Let $G$ be a Lie group. Recall that a differential $k$-form $\omega
\in \Omega^k(G)$ is called left-invariant if its pullback by left multiplication maps is itself:
$$L_g^*\omega=\omega$$
for all $g\in G$. Such forms are determined by its value at the identity $e\in G$, because for any $g\in G$, we have that
\begin{equation}\omega_g=(L_{g^{-1}}^*\omega)_g.\end{equation}
I believe that such differential forms are always smooth. I tried searching for this result from Google but could not get satisfactory answers. So I thought maybe the proof was too easy and tried proving it. My idea is to use take any smooth vector fields $X_1,\ldots, X_k$ and show that $\omega(X_1,\ldots, X_k): G\to \mathbb{R}$ is a smooth function. Now by definition, the function $\omega(X_1,\ldots,X_k)$ is defined by
$$\omega(X_1,\ldots,X_k)(g)=\omega_g(X_1|_g,\ldots,X_k|_g),$$
using the above expression for $\omega_g$ we get that
$$\omega(X_1,\ldots,X_k)(g)=\omega_e(dL_{g^{-1}}(X_1|_g), \ldots, dL_{g^{-1}}(X_k|_g)).$$
This shows that $\omega(X_1,\ldots,X_k)$ is equal to the composition:
$$\require{AMScd}
\begin{CD}G @>dL_{g^{-1}}(X_1|_g)\times \cdots \times dL_{g^{-1}}(X_1|_g)>> T_eG\times\cdots\times T_eG @>\omega_e>> \mathbb{R}. \end{CD}
$$
Since $\omega_e$ is multilinear, so it is smooth. Therefore showing that $\omega$ is smooth boils down to showing that the map $G\to T_eG: g\mapsto dL_{g^{-1}}(X_i|_g) (i=1,\ldots, k)$ is smooth. This is where I get stuck. I don't have any idea how to show that this map is smooth.

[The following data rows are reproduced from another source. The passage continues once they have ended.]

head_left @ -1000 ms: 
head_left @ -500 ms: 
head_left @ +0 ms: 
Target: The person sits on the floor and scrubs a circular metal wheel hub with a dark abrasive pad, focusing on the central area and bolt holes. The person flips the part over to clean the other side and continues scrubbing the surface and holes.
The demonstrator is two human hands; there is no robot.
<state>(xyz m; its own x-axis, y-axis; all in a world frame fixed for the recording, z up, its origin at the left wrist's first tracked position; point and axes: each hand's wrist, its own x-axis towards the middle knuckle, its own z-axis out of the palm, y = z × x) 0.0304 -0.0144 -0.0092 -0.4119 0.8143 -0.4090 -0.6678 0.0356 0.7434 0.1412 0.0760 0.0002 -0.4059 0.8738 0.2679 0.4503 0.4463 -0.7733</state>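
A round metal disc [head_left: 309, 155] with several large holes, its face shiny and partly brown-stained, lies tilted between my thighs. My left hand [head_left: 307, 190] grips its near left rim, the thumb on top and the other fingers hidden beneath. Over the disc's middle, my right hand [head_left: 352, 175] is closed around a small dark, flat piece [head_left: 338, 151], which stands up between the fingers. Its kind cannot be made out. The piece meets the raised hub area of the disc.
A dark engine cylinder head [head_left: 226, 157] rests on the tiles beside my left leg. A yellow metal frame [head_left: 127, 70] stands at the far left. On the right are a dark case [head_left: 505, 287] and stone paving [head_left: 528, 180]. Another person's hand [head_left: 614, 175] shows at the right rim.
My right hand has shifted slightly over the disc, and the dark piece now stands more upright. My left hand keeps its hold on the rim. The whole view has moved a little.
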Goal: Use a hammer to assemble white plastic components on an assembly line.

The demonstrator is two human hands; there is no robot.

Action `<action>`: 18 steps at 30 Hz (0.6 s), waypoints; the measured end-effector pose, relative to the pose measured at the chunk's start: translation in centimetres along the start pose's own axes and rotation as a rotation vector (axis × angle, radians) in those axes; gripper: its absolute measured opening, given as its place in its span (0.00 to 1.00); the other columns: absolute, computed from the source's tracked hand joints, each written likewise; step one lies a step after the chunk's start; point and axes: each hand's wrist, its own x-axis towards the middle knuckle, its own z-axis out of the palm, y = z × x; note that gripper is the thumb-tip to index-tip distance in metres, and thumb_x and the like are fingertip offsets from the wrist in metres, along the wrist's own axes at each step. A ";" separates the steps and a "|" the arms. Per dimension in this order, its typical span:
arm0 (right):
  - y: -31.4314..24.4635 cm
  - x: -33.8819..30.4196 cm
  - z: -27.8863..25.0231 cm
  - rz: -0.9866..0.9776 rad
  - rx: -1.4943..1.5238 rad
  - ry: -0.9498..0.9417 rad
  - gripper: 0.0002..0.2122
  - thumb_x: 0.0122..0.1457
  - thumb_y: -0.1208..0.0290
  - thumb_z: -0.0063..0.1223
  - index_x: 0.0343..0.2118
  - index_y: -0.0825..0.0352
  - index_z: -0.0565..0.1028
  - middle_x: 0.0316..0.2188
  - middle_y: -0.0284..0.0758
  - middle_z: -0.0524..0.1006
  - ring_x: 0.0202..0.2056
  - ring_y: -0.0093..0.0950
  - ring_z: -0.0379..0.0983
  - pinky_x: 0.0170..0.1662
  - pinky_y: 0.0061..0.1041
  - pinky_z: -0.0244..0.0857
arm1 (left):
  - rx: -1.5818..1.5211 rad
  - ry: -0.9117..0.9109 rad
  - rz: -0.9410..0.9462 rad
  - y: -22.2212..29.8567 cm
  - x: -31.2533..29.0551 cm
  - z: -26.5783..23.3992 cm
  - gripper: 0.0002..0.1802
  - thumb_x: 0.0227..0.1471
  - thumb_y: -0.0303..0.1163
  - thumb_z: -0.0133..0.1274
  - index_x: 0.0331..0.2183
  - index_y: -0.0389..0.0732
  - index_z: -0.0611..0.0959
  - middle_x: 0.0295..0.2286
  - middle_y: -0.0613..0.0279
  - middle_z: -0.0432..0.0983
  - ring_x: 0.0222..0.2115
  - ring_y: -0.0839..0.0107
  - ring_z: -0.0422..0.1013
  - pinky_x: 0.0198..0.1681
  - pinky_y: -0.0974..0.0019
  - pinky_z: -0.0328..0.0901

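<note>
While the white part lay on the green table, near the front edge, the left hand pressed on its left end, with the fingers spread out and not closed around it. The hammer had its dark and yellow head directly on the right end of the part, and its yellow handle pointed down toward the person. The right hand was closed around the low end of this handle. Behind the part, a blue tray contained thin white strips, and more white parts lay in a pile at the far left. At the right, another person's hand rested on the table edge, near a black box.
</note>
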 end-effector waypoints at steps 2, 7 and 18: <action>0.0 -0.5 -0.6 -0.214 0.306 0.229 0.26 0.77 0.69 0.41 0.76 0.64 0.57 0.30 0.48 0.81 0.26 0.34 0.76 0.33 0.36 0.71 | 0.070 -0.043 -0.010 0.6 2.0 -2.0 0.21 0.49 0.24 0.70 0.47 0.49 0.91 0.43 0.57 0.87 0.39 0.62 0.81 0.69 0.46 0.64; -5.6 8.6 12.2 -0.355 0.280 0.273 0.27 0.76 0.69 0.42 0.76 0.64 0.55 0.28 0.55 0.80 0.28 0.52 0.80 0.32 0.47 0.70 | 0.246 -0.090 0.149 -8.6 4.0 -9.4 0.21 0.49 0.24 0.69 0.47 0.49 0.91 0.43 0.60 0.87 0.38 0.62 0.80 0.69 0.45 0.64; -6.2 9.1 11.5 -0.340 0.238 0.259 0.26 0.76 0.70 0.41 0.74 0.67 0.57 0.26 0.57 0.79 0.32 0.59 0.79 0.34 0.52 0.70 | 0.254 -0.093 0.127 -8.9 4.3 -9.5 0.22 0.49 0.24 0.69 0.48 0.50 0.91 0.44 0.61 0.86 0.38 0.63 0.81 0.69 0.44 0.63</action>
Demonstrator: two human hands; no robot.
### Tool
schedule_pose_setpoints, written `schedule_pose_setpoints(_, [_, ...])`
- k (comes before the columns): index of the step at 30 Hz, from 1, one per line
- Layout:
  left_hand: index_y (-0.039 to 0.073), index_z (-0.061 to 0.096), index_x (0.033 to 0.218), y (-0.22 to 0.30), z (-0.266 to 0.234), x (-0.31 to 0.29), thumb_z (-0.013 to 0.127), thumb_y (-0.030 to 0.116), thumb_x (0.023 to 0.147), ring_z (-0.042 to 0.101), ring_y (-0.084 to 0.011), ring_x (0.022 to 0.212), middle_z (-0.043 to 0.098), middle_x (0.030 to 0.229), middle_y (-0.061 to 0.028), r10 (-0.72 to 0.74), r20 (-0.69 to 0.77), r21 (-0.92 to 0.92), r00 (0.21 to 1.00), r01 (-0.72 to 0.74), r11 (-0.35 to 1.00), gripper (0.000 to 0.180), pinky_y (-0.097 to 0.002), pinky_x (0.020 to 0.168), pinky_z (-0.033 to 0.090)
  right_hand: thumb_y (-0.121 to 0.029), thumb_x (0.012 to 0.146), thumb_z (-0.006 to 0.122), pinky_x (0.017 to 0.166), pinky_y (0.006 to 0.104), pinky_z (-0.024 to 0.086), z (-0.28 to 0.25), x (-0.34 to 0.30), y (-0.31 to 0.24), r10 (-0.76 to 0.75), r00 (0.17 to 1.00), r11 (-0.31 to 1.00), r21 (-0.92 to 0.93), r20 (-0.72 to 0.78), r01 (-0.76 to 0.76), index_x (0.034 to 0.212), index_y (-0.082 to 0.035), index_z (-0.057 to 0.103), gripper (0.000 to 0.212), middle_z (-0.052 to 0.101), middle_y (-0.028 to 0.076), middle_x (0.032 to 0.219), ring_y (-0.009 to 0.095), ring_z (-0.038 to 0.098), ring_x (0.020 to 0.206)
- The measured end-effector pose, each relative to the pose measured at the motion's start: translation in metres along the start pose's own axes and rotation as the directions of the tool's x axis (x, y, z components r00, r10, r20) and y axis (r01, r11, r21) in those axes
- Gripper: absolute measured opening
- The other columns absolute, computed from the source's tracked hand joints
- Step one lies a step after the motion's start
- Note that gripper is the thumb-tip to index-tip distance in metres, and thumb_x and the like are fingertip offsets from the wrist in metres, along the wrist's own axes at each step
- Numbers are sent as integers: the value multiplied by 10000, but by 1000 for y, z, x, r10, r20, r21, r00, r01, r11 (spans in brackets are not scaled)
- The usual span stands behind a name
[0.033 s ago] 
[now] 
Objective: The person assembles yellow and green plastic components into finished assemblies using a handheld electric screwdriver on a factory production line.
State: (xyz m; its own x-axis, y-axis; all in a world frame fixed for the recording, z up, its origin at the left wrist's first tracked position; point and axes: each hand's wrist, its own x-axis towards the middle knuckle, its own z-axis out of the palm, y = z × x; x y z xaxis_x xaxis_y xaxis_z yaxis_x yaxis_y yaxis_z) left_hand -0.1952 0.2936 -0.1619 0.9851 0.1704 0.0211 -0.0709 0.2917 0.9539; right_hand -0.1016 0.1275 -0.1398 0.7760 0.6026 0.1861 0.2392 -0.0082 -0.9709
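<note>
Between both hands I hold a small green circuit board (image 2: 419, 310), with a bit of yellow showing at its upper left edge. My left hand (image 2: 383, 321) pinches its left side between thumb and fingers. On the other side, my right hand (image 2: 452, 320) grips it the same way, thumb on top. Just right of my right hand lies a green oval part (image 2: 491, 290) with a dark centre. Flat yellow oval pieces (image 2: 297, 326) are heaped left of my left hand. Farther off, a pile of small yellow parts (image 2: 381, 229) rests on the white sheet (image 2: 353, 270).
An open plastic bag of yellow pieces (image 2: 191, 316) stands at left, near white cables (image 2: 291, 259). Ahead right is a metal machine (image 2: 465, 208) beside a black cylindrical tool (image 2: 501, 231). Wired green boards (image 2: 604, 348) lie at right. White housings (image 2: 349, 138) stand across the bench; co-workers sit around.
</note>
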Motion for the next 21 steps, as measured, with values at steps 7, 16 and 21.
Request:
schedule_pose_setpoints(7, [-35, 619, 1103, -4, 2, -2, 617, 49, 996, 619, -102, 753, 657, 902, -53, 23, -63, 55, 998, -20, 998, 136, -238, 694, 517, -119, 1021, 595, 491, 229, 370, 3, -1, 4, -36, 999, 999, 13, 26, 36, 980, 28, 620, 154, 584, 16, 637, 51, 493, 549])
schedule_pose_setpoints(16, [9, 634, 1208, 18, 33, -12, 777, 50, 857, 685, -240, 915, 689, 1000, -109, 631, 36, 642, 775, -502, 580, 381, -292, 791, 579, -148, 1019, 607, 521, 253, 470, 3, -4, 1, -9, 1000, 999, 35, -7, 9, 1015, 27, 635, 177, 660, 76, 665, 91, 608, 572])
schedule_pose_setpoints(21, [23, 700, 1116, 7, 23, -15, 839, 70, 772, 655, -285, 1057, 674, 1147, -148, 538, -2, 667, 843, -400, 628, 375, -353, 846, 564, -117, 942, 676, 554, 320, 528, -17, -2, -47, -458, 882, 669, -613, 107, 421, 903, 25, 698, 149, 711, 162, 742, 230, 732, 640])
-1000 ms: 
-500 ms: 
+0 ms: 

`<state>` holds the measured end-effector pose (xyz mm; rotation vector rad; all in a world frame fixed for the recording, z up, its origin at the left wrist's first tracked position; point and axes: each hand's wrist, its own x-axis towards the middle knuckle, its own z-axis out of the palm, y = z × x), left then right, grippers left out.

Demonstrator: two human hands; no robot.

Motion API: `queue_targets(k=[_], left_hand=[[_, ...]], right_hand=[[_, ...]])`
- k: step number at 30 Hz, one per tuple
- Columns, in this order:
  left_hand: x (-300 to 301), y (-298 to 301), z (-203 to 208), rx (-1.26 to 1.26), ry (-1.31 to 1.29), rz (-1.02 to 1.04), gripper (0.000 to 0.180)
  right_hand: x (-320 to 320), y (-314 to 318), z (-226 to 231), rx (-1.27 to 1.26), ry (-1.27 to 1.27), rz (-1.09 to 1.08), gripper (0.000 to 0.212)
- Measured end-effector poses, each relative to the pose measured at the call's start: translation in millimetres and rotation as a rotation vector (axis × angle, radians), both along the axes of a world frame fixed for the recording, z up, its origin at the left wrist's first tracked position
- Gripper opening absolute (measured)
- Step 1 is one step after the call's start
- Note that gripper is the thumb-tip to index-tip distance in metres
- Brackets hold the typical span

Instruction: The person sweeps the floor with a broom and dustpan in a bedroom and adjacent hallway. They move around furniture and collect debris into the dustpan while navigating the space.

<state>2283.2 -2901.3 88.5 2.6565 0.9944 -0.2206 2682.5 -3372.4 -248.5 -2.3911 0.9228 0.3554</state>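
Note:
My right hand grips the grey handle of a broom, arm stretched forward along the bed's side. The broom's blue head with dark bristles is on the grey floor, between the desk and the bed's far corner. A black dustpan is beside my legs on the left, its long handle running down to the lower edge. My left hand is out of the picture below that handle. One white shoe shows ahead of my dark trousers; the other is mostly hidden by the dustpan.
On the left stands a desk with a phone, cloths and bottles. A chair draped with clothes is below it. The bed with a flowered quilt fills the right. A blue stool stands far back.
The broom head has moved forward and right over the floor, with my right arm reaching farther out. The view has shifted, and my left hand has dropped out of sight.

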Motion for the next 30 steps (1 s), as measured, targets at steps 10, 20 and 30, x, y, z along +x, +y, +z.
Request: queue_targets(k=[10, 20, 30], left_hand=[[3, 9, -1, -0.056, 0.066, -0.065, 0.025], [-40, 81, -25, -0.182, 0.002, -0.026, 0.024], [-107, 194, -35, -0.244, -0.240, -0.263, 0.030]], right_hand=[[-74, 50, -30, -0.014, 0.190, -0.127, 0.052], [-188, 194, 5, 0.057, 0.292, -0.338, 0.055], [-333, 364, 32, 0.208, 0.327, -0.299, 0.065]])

Prove that every left-invariant differential form on a Lie group is smooth
differential-geometrylie-groupssmooth-functions
Best Answer
Your line of argument is correct, although there are simpler ways to see this. To complete your argument, you can use the (standard) result that the so-called left trivialization, which sends a tangent vector $\xi$ at $g\in G$ to $(g,T_gL_{g^{-1}}(\xi))$ defines a diffeomorphism $\Phi:TG\to G\times T_eG$. A vector field then is a smooth map $X_i:G\to TG$, so $\Phi\circ X_i$ is smooth and its second component is the $i$th component of the map $G\to T_eG\times\dots\times T_eG$ that you consider.
The simpler way to get the result is to observe that smoothness of $\omega$ follows if for each $g\in G$ you find a local frame for $TG$ defined on an open neighborhood of $g$ such that inserting any frame elements into $\omega$ one gets a smooth function on the domain of definition of the frame. Now you can take a global frame formed by the left invariant vector fields corresponding to a basis of $T_eG$. Inserting frame elements into $\omega$ you always get functions that are constant and hence smooth.